▸ Task inputs:
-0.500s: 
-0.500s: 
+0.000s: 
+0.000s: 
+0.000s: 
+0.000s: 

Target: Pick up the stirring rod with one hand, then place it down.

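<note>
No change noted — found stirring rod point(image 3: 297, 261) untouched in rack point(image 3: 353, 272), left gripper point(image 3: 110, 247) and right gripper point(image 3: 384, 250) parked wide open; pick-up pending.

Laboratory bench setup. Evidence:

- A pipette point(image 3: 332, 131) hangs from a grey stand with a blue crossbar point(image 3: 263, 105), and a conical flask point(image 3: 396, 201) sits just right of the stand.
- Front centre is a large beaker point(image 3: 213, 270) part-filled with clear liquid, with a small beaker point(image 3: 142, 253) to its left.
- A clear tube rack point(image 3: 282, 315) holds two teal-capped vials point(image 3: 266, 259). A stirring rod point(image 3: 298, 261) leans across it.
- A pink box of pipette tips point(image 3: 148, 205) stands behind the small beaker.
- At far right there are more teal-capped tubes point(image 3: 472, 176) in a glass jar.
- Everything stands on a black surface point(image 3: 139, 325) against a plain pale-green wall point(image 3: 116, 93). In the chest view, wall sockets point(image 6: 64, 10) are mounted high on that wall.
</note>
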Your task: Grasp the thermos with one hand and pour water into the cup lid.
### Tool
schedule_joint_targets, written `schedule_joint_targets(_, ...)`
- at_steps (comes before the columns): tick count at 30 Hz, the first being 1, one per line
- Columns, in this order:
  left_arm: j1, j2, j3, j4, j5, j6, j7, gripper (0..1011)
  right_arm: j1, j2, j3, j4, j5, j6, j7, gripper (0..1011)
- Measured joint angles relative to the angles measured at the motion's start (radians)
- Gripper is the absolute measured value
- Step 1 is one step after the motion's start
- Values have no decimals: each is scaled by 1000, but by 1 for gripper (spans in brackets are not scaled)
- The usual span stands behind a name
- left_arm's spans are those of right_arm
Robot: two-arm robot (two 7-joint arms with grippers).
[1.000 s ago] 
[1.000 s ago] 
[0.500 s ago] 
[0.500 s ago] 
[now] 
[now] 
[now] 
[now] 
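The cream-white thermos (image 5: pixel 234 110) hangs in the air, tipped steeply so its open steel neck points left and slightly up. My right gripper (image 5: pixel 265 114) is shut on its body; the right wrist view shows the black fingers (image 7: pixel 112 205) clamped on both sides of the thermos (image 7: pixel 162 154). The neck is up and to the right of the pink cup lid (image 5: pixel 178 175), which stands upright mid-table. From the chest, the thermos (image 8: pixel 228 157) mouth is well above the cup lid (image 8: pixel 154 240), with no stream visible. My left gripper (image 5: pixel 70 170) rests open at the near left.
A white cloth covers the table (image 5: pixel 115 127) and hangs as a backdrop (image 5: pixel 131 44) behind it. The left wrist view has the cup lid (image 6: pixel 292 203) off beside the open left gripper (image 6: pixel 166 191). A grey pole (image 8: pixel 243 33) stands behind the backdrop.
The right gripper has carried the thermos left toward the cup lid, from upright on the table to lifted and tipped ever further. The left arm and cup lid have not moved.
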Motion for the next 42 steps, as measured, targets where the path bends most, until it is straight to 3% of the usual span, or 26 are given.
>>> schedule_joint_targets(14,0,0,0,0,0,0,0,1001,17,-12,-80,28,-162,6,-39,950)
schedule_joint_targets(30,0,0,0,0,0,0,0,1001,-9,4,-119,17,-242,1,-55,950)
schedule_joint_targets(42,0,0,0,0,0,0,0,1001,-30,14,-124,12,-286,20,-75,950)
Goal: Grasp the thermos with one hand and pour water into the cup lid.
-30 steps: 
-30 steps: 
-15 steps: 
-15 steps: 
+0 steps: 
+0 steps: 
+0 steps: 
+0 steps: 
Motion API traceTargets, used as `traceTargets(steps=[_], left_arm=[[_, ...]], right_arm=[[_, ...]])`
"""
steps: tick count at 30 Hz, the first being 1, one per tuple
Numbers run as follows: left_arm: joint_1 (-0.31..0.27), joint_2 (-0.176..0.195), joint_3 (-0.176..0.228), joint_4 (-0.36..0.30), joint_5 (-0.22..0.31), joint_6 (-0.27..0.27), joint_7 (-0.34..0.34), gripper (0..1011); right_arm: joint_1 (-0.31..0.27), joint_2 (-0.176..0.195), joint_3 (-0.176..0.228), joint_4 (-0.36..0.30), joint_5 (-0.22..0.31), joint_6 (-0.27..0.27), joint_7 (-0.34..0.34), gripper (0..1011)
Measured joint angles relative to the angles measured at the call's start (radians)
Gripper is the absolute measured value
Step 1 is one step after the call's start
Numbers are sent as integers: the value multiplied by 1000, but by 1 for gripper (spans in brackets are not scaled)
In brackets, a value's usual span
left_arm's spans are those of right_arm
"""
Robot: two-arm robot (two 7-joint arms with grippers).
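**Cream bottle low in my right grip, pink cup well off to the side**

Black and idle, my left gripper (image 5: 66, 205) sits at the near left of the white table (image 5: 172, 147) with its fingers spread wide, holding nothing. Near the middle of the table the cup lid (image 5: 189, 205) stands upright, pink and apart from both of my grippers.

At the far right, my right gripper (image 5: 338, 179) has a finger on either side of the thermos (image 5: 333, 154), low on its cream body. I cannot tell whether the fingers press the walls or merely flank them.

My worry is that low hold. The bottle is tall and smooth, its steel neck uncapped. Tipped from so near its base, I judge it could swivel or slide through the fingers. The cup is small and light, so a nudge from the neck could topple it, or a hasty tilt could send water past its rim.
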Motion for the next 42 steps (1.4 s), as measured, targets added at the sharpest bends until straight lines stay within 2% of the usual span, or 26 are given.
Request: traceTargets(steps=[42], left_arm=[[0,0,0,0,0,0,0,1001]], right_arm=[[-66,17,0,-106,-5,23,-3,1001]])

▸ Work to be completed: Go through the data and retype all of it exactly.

▸ Result below:
-0.500s: 
-0.500s: 
+0.000s: 
+0.000s: 
+0.000s: 
+0.000s: 

Target: Pick up the stirring rod with one hand, then place it down.

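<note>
No change noted — found stirring rod point(image 3: 297, 261) untouched in rack point(image 3: 353, 272), left gripper point(image 3: 110, 247) and right gripper point(image 3: 384, 250) parked wide open; pick-up pending.

Laboratory bench setup. Evidence:

- A pipette point(image 3: 332, 131) hangs from a grey stand with a blue crossbar point(image 3: 263, 105), and a conical flask point(image 3: 396, 201) sits just right of the stand.
- Front centre is a large beaker point(image 3: 213, 270) part-filled with clear liquid, with a small beaker point(image 3: 142, 253) to its left.
- A clear tube rack point(image 3: 282, 315) holds two teal-capped vials point(image 3: 266, 259). A stirring rod point(image 3: 298, 261) leans across it.
- A pink box of pipette tips point(image 3: 148, 205) stands behind the small beaker.
- At far right there are more teal-capped tubes point(image 3: 472, 176) in a glass jar.
- Everything stands on a black surface point(image 3: 139, 325) against a plain pale-green wall point(image 3: 116, 93). In the chest view, wall sockets point(image 6: 64, 10) are mounted high on that wall.
</note>
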Your task: Grasp the thermos with one hand and pour water into the cup lid.
### Tool
schedule_joint_targets, written `schedule_joint_targets(_, ...)`
- at_steps (comes before the columns): tick count at 30 Hz, the first being 1, one per line
- Columns, in this order:
  left_arm: j1, j2, j3, j4, j5, j6, j7, gripper (0..1011)
  right_arm: j1, j2, j3, j4, j5, j6, j7, gripper (0..1011)
- Measured joint angles relative to the angles measured at the motion's start (radians)
- Gripper is the absolute measured value
- Step 1 is one step after the motion's start
- Values have no decimals: each is scaled by 1000, but by 1 for gripper (spans in brackets are not scaled)
- The usual span stands behind a name
- left_arm's spans are those of right_arm
Robot: two-arm robot (two 7-joint arms with grippers).
[1.000 s ago] 
[1.000 s ago] 
[0.500 s ago] 
[0.500 s ago] 
[now] 
[now] 
[now] 
[now] 
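The cream-white thermos (image 5: pixel 234 110) hangs in the air, tipped steeply so its open steel neck points left and slightly up. My right gripper (image 5: pixel 265 114) is shut on its body; the right wrist view shows the black fingers (image 7: pixel 112 205) clamped on both sides of the thermos (image 7: pixel 162 154). The neck is up and to the right of the pink cup lid (image 5: pixel 178 175), which stands upright mid-table. From the chest, the thermos (image 8: pixel 228 157) mouth is well above the cup lid (image 8: pixel 154 240), with no stream visible. My left gripper (image 5: pixel 70 170) rests open at the near left.
A white cloth covers the table (image 5: pixel 115 127) and hangs as a backdrop (image 5: pixel 131 44) behind it. The left wrist view has the cup lid (image 6: pixel 292 203) off beside the open left gripper (image 6: pixel 166 191). A grey pole (image 8: pixel 243 33) stands behind the backdrop.
The right gripper has carried the thermos left toward the cup lid, from upright on the table to lifted and tipped ever further. The left arm and cup lid have not moved.
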Motion for the next 42 steps, as measured, targets where the path bends most, until it is straight to 3% of the usual span, or 26 are given.
>>> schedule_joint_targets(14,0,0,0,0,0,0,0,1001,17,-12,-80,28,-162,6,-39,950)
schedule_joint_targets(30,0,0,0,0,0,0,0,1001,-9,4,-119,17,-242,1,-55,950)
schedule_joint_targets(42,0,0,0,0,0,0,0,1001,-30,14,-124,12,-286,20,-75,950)
Goal: Grasp the thermos with one hand and pour water into the cup lid.
-30 steps: 
-30 steps: 
-15 steps: 
-15 steps: 
+0 steps: 
+0 steps: 
+0 steps: 
+0 steps: 
Motion API traceTargets, used as `traceTargets(steps=[_], left_arm=[[_, ...]], right_arm=[[_, ...]])`
"""
steps: tick count at 30 Hz, the first being 1, one per tuple
Numbers run as follows: left_arm: joint_1 (-0.31..0.27), joint_2 (-0.176..0.195), joint_3 (-0.176..0.228), joint_4 (-0.36..0.30), joint_5 (-0.22..0.31), joint_6 (-0.27..0.27), joint_7 (-0.34..0.34), gripper (0..1011); right_arm: joint_1 (-0.31..0.27), joint_2 (-0.176..0.195), joint_3 (-0.176..0.228), joint_4 (-0.36..0.30), joint_5 (-0.22..0.31), joint_6 (-0.27..0.27), joint_7 (-0.34..0.34), gripper (0..1011)
Measured joint angles relative to the angles measured at the call's start (radians)
Gripper is the absolute measured value
Step 1 is one step after the call's start
Numbers are sent as integers: the value multiplied by 1000, but by 1 for gripper (spans in brackets are not scaled)
In brackets, a value's usual span
left_arm's spans are those of right_arm
"""
Robot: two-arm robot (two 7-joint arms with grippers).
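**Cream bottle low in my right grip, pink cup well off to the side**

Black and idle, my left gripper (image 5: 66, 205) sits at the near left of the white table (image 5: 172, 147) with its fingers spread wide, holding nothing. Near the middle of the table the cup lid (image 5: 189, 205) stands upright, pink and apart from both of my grippers.

At the far right, my right gripper (image 5: 338, 179) has a finger on either side of the thermos (image 5: 333, 154), low on its cream body. I cannot tell whether the fingers press the walls or merely flank them.

My worry is that low hold. The bottle is tall and smooth, its steel neck uncapped. Tipped from so near its base, I judge it could swivel or slide through the fingers. The cup is small and light, so a nudge from the neck could topple it, or a hasty tilt could send water past its rim.
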Motion for the next 42 steps (1.4 s), as measured, targets added at the sharpest bends until straight lines stay within 2% of the usual span, or 26 are given.
Request: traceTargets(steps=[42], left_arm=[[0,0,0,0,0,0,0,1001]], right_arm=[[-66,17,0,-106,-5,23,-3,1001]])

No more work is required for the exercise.